- WORK INSTRUCTIONS -
Your task is to repeat the entries exactly from their first line through the line with "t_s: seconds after", and to stop there.

(Records drawn from a dataset)
**********
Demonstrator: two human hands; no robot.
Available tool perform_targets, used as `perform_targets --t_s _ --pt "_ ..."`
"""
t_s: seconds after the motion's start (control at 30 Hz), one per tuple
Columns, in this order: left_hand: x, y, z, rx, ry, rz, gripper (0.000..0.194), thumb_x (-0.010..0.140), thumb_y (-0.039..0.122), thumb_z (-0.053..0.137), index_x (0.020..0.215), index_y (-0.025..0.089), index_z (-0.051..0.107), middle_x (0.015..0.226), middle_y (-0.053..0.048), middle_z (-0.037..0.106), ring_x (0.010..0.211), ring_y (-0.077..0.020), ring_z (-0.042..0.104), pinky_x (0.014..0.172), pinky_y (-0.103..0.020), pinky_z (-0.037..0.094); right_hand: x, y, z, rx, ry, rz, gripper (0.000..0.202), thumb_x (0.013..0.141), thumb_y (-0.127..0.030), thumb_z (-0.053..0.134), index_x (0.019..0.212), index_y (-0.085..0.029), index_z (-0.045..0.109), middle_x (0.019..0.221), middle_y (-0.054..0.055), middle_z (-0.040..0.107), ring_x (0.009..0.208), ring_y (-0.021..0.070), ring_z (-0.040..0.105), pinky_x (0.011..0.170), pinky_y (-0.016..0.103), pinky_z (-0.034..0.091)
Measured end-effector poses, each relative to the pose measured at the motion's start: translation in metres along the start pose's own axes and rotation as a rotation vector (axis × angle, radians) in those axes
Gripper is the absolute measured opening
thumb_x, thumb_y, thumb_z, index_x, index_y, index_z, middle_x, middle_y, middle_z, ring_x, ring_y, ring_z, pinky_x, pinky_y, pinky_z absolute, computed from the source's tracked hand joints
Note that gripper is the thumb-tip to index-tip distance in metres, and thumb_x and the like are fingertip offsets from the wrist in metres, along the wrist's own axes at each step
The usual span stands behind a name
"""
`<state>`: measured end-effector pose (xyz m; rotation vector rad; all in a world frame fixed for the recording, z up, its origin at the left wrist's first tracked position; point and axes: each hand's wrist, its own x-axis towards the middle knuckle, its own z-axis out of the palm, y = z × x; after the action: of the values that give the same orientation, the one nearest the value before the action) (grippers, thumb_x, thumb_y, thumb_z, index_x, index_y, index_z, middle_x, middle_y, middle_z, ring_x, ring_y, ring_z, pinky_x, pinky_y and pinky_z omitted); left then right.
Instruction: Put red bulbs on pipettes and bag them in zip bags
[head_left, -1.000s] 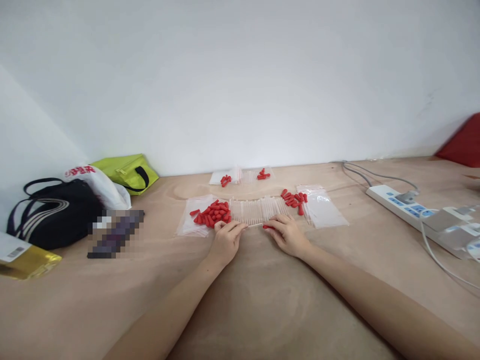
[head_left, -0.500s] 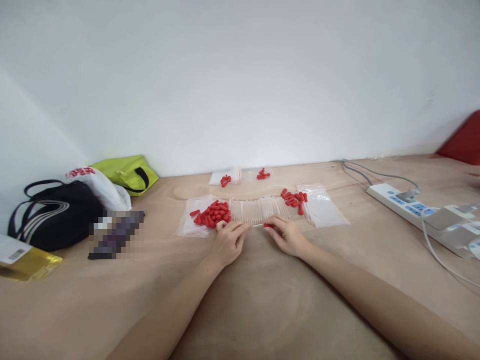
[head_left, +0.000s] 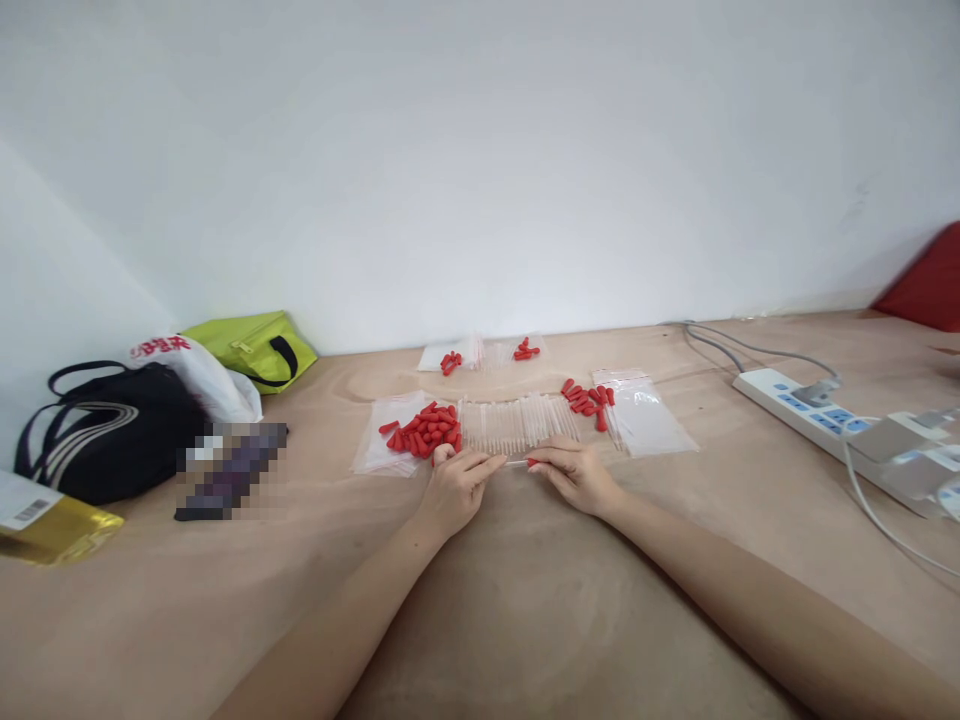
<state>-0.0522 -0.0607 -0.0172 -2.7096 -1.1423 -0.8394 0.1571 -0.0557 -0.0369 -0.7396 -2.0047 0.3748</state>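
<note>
Between the fingertips of my left hand (head_left: pixel 456 487) is one end of a thin clear glass dropper tube (head_left: pixel 517 463). My right hand (head_left: pixel 579 478) pinches a red rubber dropper bulb (head_left: pixel 532 463) at the tube's other end; the fingers hide most of the bulb. Just beyond both hands, a row of similar glass tubes (head_left: pixel 516 422) lies side by side on the table. A pile of red bulbs (head_left: pixel 427 428) rests on clear plastic bags to the left, close to my left hand. More red bulbs (head_left: pixel 589 398) lie right of the row.
Flat zip bags (head_left: pixel 652 418) lie at right. Two bags with a few red pieces (head_left: pixel 451 362) are near the wall. A power strip (head_left: pixel 810 405) with cables stands right. Black (head_left: pixel 112 430), white and lime-green bags (head_left: pixel 251 345) and a yellow packet (head_left: pixel 64 530) are left.
My right hand has shifted slightly, and its fingers now cover more of the red bulb, which lines up with the tube. The left hand stays nearly in place.
</note>
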Motion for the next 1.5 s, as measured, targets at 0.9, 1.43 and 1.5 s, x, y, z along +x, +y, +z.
perform_targets --t_s 0.9,1.43,1.5 --pt "-0.0015 -0.0008 0.0033 0.100 -0.053 0.064 0.029 0.082 0.008 0.039 0.098 0.022 0.060 0.079 -0.002 0.066 0.069 -0.0133 0.053 0.066 -0.033 0.023 -0.0002 0.0017 -0.0023 -0.325 -0.179 -0.143 0.015 0.084 -0.024 0.044 0.086 -0.017 0.056 0.077 0.006 0.060 0.071 0.0156 0.052 0.065 0.030 0.037" --pt "0.0016 0.0063 0.0048 0.026 -0.040 0.059 0.023 0.084 0.013 0.039 0.087 0.019 0.061 0.073 -0.002 0.067 0.064 -0.0131 0.053 0.068 -0.033 0.025 0.0043 0.0029 0.0022 -0.281 -0.276 -0.157 0.018 0.085 -0.024 0.041 0.083 -0.016 0.057 0.075 0.007 0.059 0.071 0.0159 0.052 0.067 0.031 0.039" --pt "0.0015 0.0067 0.0044 0.018 -0.034 0.055 0.022 0.084 0.013 0.040 0.087 0.018 0.061 0.073 -0.002 0.067 0.065 -0.0130 0.054 0.069 -0.033 0.025 0.0048 0.0023 0.0029 -0.274 -0.278 -0.151 0.019 0.086 -0.024 0.040 0.083 -0.015 0.057 0.075 0.007 0.059 0.072 0.0159 0.052 0.067 0.031 0.040"
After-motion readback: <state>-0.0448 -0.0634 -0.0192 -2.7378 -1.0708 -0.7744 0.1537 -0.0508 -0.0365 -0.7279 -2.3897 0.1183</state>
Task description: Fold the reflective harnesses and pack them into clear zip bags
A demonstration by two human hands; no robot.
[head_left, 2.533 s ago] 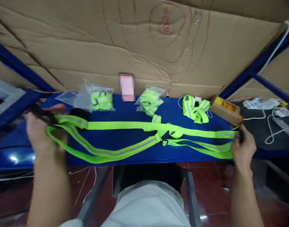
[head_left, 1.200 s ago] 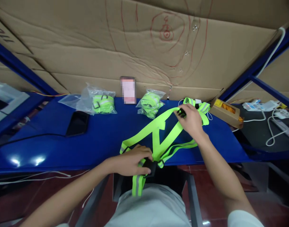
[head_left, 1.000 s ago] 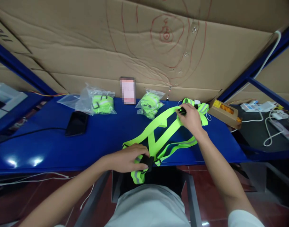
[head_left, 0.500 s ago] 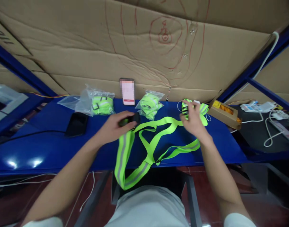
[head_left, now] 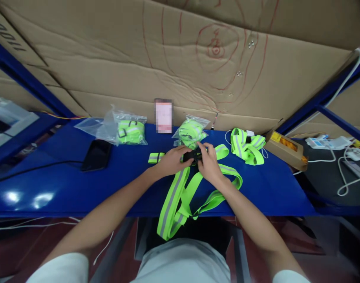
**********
- ANSWER BELOW -
Demonstrator: two human hands; no robot.
Available tool perform_targets, used as `perform_targets --t_s _ --pt "_ ..."`
"""
t_s: seconds after the motion's start (control at 30 Hz), one per tuple

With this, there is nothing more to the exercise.